Placing an oropharyngeal airway
When a patient stops breathing, inserting an oropharyngeal device is the quickest way to provide a patent airway. Here's a review of this lifesaving measure.
An oropharyngeal airway is an ideal way to restore the patency of an airway that's become obstructed by the tongue in an unconscious patient—or to aid in ventilation during a code. This device, which is easily inserted at the bedside, can also be used to facilitate suctioning in an unconscious or semi-conscious patient and can prevent him from biting his tongue and the inside of his lips and cheeks (though it's not indicated for someone who's actively seizing).
Knowing how to properly insert an oropharyngeal airway is the best way to ensure an optimal and injury-free outcome. But before we review how it's done, let's take a look at the two most common types of devices.
The Berman and Guedel airways Oropharyngeal airways are generally made of hard plastic, and have a semicircular design that conforms to the curvature of the palate. When properly inserted, an oropharyngeal airway will hold the tongue away from the posterior pharynx so air can pass through and around the device.
For adult patients, the two most widely used oropharyngeal airways are the Berman and the Guedel, each named for its designer. The Berman has channels along each side that allow a suction catheter or endotracheal tube to slide into the pharyngeal space. The Guedel is a tubular device. While its central lumen can be used for suctioning, it can't support an ET tube.
Each oropharyngeal airway has three parts: the flange, the body, and the tip. When properly inserted, the flange is the piece that protrudes from the mouth and rests against the lips, preventing the device from sinking into the pharynx. The body follows the contour of the roof of the mouth, and will curve over and rest on top of the tongue. The distal end, or tip, sits at the base of the tongue.
Steps you'll take prior to insertion Before inserting an oral airway, make sure you select the appropriate size. Large adults require a size 5 - 6; medium adults require a size 4 - 5; and small adults need a size 3 - 4.
To get the right size, use the device itself as a measure. When you place it on the patient's cheek with the flange parallel to his front teeth, the tip of the oropharyngeal airway should reach no further than the angle of the jaw. If the airway is too long, it could obstruct breathing by displacing the tongue against the oropharynx. If it's too short, it won't be able to hold the tongue away from the pharynx, and patency won't be restored.
Before insertion, suction the patient's mouth and pharynx to remove any secretions. Place the patient in a supine or semi-Fowler's position, and tilt the head back, unless this is contraindicated. With gloved hands, remove dentures (if they're present), and prepare to insert the device.
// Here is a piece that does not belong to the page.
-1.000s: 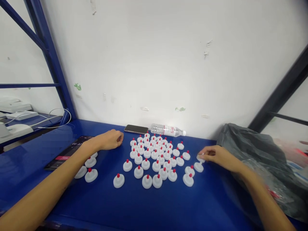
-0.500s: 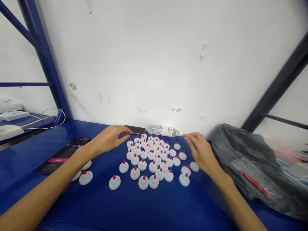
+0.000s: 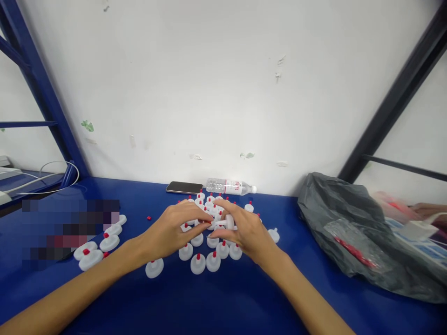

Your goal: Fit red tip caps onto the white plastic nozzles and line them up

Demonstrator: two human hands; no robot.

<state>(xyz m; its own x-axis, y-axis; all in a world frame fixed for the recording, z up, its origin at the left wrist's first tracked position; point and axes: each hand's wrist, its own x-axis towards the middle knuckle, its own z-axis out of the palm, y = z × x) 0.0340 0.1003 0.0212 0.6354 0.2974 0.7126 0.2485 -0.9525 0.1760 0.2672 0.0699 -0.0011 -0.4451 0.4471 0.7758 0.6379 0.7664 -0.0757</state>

Now you're ready First, open the patient's mouth using the cross-finger method, placing your thumb on the patient's bottom teeth and your index finger on the upper teeth, then gently pushing them apart. With the patient's mouth open as wide as possible, begin inserting the airway upside down, with the curvature toward the tongue to prevent pushing the tongue back into the pharynx.
Avoid dislodging teeth or damaging mouth tissue by gently sliding the airway over the tongue toward the back of the mouth. When the airway reaches the back of the tongue, rotate the device 180 degrees. The tip should point down as it approaches the posterior wall of the pharynx, and the curvature should follow the contour of the roof of the mouth.
An alternative method is to hold the airway in its normal upright position and use a tongue blade to hold the tongue down. Slide the airway carefully over the tongue and into position.
If the patient gags or appears to be gasping for air after insertion, remove the airway immediately. Recheck the size before attempting reinsertion.